May 31, 2007

It's 11:30 PM. Do You Know What Your Servers Are Doing?

My guess is that your servers are still powered on, but probably not doing anything. I'm writing this post from my hotel room, after a nice dinner in downtown Minneapolis with my engineering team. After a relaxing, long weekend, I hopped a short flight up to the land of 10,000 lakes to spend some time with my engineering team in our Cassatt office in Mendota Heights, Minnesota.

Earlier in the afternoon, Jason showed me his latest updates to the Collage Reporting application. The Collage Reporting application collects statistics on how your managed servers and services are used and builds a data warehouse with this information. The Reporting application provides metering capabilities by delivering reports that detail:
  • Which resources (e.g., servers) are allocated to different applications or departments.
  • Utilization of these resources in CPU-hours.
These reports allow your IT department to charge the different lines of business for their actual usage of data center resources. Jason and I talked about some enhancements. What if you could enter the depreciation and operating cost (i.e., power and HVAC) of each server? Now, you get an actual operating cost for your business applications!

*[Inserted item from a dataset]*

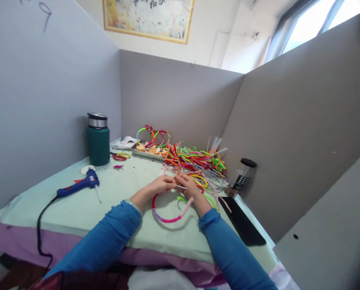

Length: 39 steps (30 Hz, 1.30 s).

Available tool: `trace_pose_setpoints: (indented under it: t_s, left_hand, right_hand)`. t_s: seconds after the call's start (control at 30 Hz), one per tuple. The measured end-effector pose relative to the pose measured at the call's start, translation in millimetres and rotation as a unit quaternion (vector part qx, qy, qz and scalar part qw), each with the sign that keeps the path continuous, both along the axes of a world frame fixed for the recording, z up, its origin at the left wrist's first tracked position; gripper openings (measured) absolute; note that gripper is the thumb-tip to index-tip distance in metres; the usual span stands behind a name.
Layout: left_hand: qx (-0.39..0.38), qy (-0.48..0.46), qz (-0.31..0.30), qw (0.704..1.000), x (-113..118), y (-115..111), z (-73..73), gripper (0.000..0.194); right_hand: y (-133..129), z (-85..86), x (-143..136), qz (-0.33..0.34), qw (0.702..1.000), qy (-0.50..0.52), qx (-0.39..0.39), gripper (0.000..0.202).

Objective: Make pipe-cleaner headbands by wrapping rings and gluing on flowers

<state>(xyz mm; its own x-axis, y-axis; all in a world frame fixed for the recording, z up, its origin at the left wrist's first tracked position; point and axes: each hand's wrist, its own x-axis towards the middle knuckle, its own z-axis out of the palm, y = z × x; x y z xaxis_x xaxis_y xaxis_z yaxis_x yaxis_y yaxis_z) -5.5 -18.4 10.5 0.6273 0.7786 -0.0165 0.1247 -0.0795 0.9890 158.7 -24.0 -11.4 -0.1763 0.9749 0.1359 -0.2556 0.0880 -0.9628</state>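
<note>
Both hands meet over the middle of the table, gripping a hoop (pixel 170 220) partly wrapped in red, purple, magenta and pink pipe cleaner. My left hand (pixel 162 185) is closed on the hoop's upper left, near where the red stretch ends. Close against it, my right hand (pixel 187 186) pinches at a bare white section; a bit of orange pipe cleaner (pixel 177 177) shows at the fingertips. The hoop's pink end hangs free by my right wrist. Behind that wrist lie a green pipe cleaner (pixel 211 202) and a yellow ring (pixel 199 179).
A heap of coloured pipe cleaners (pixel 194 157) lies at the back, beside a metal tray (pixel 148 154) with wrapped rings. On the left are a green bottle (pixel 98 145), scissors (pixel 120 156) and a blue glue gun (pixel 78 185). A black phone-like slab (pixel 243 223) and clear jar (pixel 240 179) stand right.
</note>
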Motion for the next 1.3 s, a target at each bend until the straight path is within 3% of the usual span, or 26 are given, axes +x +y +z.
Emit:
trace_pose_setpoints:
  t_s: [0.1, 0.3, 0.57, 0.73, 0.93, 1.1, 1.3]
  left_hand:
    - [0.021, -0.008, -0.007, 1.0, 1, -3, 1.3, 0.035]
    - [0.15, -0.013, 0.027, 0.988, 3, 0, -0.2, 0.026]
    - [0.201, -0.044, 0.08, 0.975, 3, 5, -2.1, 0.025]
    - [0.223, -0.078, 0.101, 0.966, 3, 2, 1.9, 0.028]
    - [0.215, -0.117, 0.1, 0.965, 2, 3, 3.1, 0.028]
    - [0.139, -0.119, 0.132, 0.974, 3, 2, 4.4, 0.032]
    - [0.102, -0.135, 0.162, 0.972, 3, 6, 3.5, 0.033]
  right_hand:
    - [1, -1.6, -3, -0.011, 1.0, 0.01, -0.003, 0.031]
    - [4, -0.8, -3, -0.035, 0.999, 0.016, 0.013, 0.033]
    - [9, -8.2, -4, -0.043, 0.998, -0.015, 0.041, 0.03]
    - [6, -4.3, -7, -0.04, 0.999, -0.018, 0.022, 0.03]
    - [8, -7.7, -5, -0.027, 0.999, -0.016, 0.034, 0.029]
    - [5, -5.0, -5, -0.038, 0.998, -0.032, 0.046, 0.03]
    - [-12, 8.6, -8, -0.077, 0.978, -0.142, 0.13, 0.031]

I'll provide more details (and a screen shot) in a future post. It's almost midnight in Central Time, and I think I'm going to call it a night...

May 28, 2007

A Whale of a Weekend

Unless you've been living under a rock for the past three weeks, you've probably heard of Delta and Dawn-- the mother and daughter humpback whale who have been swimming in the Sacramento River. On Saturday, I decided to go see the whales for myself. So, the wife, kids and I piled into the car and let the trusty navigation system guide us to Rio Vista, home of the Rio Vista Bridge that you've been seeing on TV. The 90 mile drive from Palo Alto to Rio Vista was quite scenic. However, once you passed the furthest edge of the Bay Area, the scenery and towns started to look more like east Texas than California-- flat plains, small towns, old pick-up trucks and two-lane roads.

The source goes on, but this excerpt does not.